Similarly, the Raikes Foundation and Building Changes have collaborated to create the Washington State Student and Youth Homelessness COVID-19 Response Fund, which supplements the public funding available to homeless youth in order to combat the exacerbated effects that these youth face because of the pandemic.
Districts, already strapped for resources, have an opportunity to leverage local nonprofits that are funded by local philanthropy to serve families experiencing homelessness and to communicate this commitment clearly.
Most states are missing the opportunity to facilitate solutions.
The districts noted above are among just a handful that are prioritizing support for students experiencing homelessness.
States have been almost entirely silent on expectations or support to districts in their reopening guidance. Only a quarter of states we reviewed (13 of 49) reference their population of students experiencing homelessness. This is surprising and disappointing, given state educational agencies’ close proximity to other agencies that complement the work needed to support students who are homeless, such as state healthcare or housing agencies.
States actors can and should play a role during the crisis to set expectations, channel resources, and facilitate partnerships across education, healthcare, and housing agencies to combat simultaneously the pandemic crisis, the looming economic recession, and school closures. While state-level task forces are meeting to resolve health and economic crises, a similar approach could be stood up to resolve the crisis of remote learning for their most vulnerable populations. States are well positioned to serve as information brokers—linking resources between social service agencies and local educational agencies to facilitate smoother coordination of services.
A state might, for example, provide financial incentives for locales to form partnerships working toward joint school/healthcare/housing solutions during school closures.

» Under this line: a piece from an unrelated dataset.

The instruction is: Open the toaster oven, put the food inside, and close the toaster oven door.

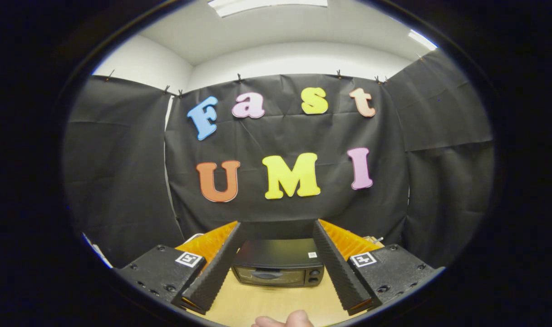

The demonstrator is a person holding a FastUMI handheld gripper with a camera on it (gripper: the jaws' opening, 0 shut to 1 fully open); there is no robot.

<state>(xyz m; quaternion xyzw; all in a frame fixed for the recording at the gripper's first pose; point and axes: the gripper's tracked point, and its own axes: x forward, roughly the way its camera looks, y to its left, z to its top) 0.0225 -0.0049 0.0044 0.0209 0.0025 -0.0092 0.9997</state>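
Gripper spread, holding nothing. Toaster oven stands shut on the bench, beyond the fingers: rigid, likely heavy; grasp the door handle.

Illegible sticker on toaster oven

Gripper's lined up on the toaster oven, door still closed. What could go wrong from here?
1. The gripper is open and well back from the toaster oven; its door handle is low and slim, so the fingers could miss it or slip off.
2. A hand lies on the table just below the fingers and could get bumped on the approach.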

The Governor’s Emergency Education Relief fund (GEER), established in the CARES Act, allows governors to apply and distribute grants to local education agencies for carrying out emergency educational services, providing child care and early childhood education, providing social and emotional support, and protecting education-related jobs.
States could also require districts to put in place a comprehensive plan to serve this population of students, and monitor districts’ use of federal funds specifically allocated to help districts serve students experiencing homelessness. States could also help districts think about how they can tap existing program dollars, like Title I, to put in place comprehensive wraparound services.

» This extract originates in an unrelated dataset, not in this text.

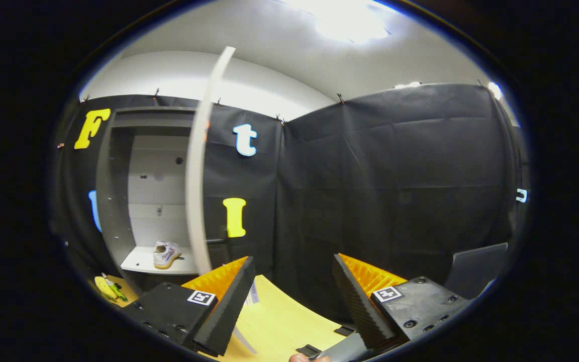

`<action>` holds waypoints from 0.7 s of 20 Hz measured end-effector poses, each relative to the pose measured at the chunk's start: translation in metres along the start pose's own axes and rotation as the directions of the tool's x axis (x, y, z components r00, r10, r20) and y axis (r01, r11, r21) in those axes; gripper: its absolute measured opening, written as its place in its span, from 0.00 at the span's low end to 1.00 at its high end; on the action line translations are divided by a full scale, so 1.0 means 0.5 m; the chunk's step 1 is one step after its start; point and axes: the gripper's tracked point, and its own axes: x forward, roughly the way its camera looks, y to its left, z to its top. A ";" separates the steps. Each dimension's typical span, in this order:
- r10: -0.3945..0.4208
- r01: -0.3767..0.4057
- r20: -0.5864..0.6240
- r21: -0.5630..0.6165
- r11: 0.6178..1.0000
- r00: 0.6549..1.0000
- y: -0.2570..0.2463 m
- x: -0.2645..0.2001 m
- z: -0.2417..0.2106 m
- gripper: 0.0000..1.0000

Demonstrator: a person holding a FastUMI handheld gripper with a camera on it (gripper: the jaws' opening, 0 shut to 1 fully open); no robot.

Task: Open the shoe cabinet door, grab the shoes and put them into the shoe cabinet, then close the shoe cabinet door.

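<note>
We see the shoe cabinet (118, 191) standing beyond our gripper (289, 296) to the left, its door (198, 166) swung open edge-on toward us, one shoe (165, 254) on a shelf (141, 262) inside, and nothing between our spread fingers above the table (274, 322).

We see our gripper (293, 281) as two wedge-shaped fingers (229, 306) with ribbed inner faces. Each finger sits on a dark block studded with round screws. Each block carries a small square black-and-white marker (201, 297).
</note>
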 end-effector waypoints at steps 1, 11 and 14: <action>0.000 0.000 -0.014 0.010 1.000 1.000 -0.004 0.027 -0.013 0.98; 0.126 -0.124 -0.110 0.028 0.992 0.986 0.077 0.167 -0.101 0.94; 0.144 -0.139 -0.136 0.047 0.989 0.980 0.092 0.154 -0.116 0.96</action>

Some states are tapping new federal funds to promote digital equity collaboratives. Under the Department of Education’s Rethink K-12 Education Models Grant, 12 state educational agencies received federal funding to promote innovative remote learning models, including digital access, in collaboration with local nonprofits.

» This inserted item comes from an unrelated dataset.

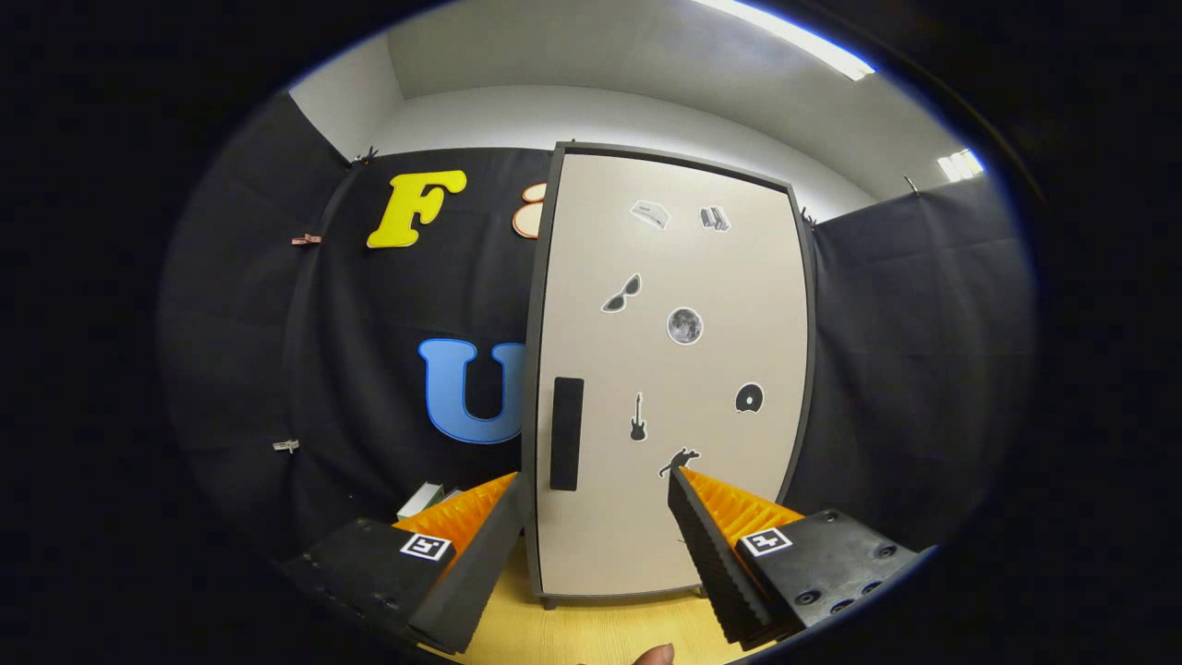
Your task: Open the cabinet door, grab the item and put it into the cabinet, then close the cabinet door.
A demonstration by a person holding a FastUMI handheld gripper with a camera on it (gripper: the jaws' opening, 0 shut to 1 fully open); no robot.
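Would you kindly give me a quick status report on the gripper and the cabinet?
Gripper open, jaws spread, holding nothing. Cabinet door shut, just ahead; its dark handle near the left edge, untouched. White item beyond the left jaw. Nothing between jaws and door.

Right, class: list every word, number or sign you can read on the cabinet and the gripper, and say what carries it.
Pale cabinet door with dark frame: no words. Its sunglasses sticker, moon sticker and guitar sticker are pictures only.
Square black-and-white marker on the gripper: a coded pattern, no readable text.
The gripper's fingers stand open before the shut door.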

Louisiana will receive $17 million to pilot a family microgrant program to support their procurement of devices and broadband. South Carolina received a $15 million grant and is developing datacasting, which will allow for students to receive instruction through an encrypted signal—bypassing the need for internet access. Both of these programs focus on resolving the digital access issues, via partnerships, that must be addressed for students who are homeless to participate in remote learning.
While districts churn with myriad unanswered questions surrounding the upcoming school year, we hope and expect to see state leaders coordinating resources and strategies that school districts can offer their students and families experiencing homelessness. Instead, what we see is largely nothing.
While an economic recession looms, a coordinated approach to leveraging community partnerships and federal funding is likely the only way states and districts will deliver on their commitment to not exacerbate long-standing inequities already baked into their systems.